To: CottShop; Alamo-Girl; GodGunsGuts; metmom; hosepipe; Ethan Clive Osgoode
Arguing from a purely naturalistic viewpoint in such matters renders the arguement, in the face of overwhelming evidnece to the contrary, unscientific. It makes such arguemtns pure apologetics.

Indeed, CottShop. The epistemelogical foundation of the purely naturalistic view point is indistinguishable from the one that asserts the creationist view. In both cases, we start with a presupposition that controls the identification and qualification of evidence. If we seek only natural causes, only evidence conforming with that expectation will be selected. Same thing for the creationist presupposition. It seems both start with a conclusion, and then seek support from evidence after the fact. "Non-conforming" evidence is disregarded. Given this procedure, the presupposition infallibly ends up being the conclusion. Under the circumstances, one wonders why anyone bothers to justify either exercise as a legitimate mode of inquiry in the first place.

I'm with you, CottShop: Let the evidence speak for itself, and then follow the trail wherever it leads. Don't "torture" selective evidence into saying whatever it is we want it to say. For as you note, then we've left the precincts of science and are doing apologetics instead.
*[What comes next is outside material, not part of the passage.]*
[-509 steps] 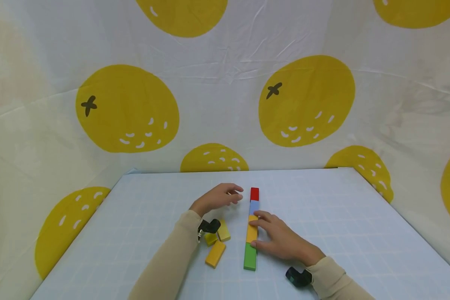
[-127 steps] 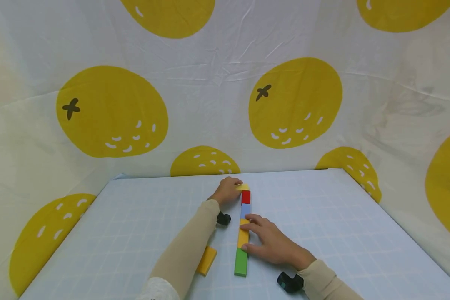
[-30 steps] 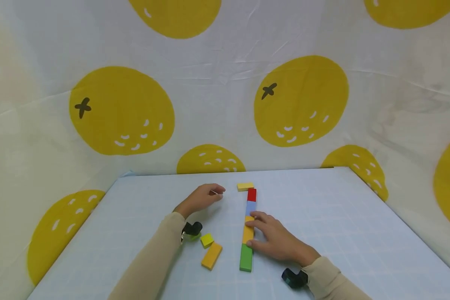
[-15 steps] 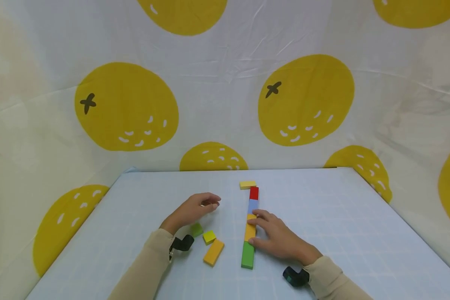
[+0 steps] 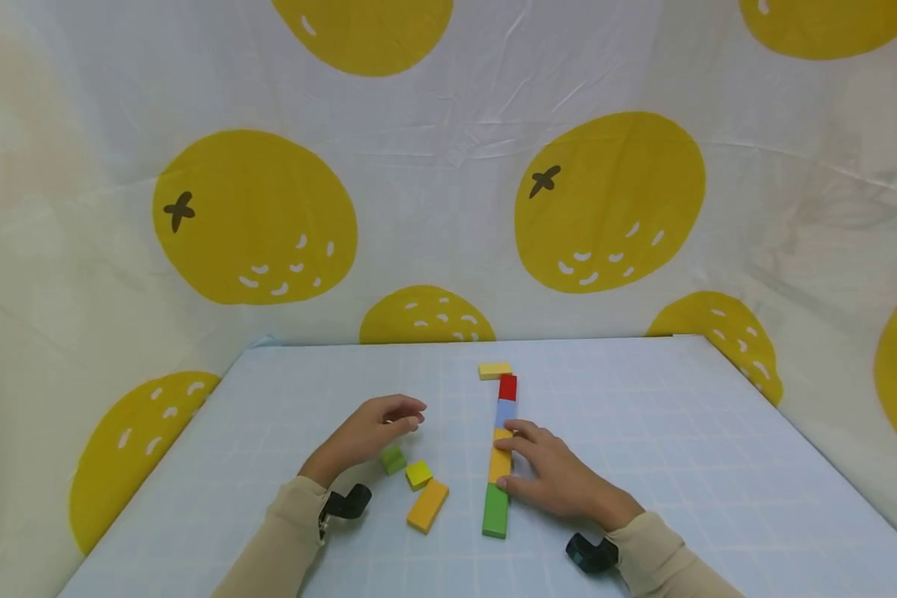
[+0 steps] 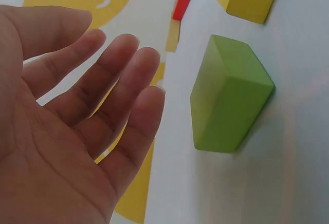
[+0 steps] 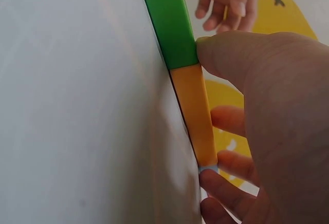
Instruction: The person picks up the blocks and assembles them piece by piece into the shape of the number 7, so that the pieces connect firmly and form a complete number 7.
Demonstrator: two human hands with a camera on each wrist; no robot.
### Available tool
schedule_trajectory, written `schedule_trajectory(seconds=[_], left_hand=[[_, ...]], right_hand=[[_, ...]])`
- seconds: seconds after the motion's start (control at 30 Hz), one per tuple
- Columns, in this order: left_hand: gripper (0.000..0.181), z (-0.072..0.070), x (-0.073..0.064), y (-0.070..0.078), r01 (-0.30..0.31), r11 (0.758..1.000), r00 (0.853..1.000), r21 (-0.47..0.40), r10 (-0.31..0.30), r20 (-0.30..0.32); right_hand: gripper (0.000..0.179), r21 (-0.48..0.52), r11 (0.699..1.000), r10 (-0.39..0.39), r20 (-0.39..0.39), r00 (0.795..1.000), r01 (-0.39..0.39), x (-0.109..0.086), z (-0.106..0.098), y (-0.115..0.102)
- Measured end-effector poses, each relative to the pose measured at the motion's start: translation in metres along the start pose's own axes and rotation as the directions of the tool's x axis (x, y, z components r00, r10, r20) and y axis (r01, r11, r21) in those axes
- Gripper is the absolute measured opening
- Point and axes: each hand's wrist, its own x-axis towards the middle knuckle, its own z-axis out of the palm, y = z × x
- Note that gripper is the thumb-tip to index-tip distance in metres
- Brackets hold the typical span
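A row of wooden blocks runs away from me: a green block [image 5: 496,512], an orange block [image 5: 498,468], a light blue block [image 5: 505,411] and a red block [image 5: 507,387]. Crosswise at the far end lies a pale yellow block [image 5: 494,371]. My right hand [image 5: 564,477] rests its fingertips along the row, with the thumb [image 7: 218,54] near the green-orange joint. Holding nothing, my left hand [image 5: 366,433] hovers left of the row with relaxed fingers. Beside it is a light green block [image 6: 226,98] with slanted faces.
Between my left hand and the row lie a small yellow block [image 5: 419,475] and a loose orange block [image 5: 428,507], close together. The pale blue checked tabletop [image 5: 680,432] meets a fruit-patterned cloth [image 5: 433,199] behind and at the sides.
Some seconds ago my left hand placed the pale yellow block crosswise at the far end. Since then it has drawn back left and nearer, uncovering the light green block. My right hand stays put.
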Motion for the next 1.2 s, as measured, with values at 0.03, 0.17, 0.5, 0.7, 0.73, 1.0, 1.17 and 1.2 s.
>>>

I think a little humility is called for on both sides of this debate. Etienne Gilson's insight strikes me as a sound way to put these matters into a proper perspective:

If the scientist refuses to include final causality [e.g., inversely-causal meta-information] in his interpretation of nature, all is in order; his interpretation of nature will be incomplete, not false. On the contrary, if he denies that there is final causality in nature, he is being arbitrary. To hold final causality to be beyond science is one thing; to put it beyond nature is something completely different. ... Explanations which rely on final causality have often been ridiculed, but mechanistic explanations have often been ridiculed also, and this does not disqualify the legitimacy of either point of view. — From Aristotle to Darwin and Back Again, John Lyon, tr., Notre Dame: University of Notre Dame Press, 1984, p. 26.

Sounds about right to me!

Thank you so very much for your excellent essay/post CottShop!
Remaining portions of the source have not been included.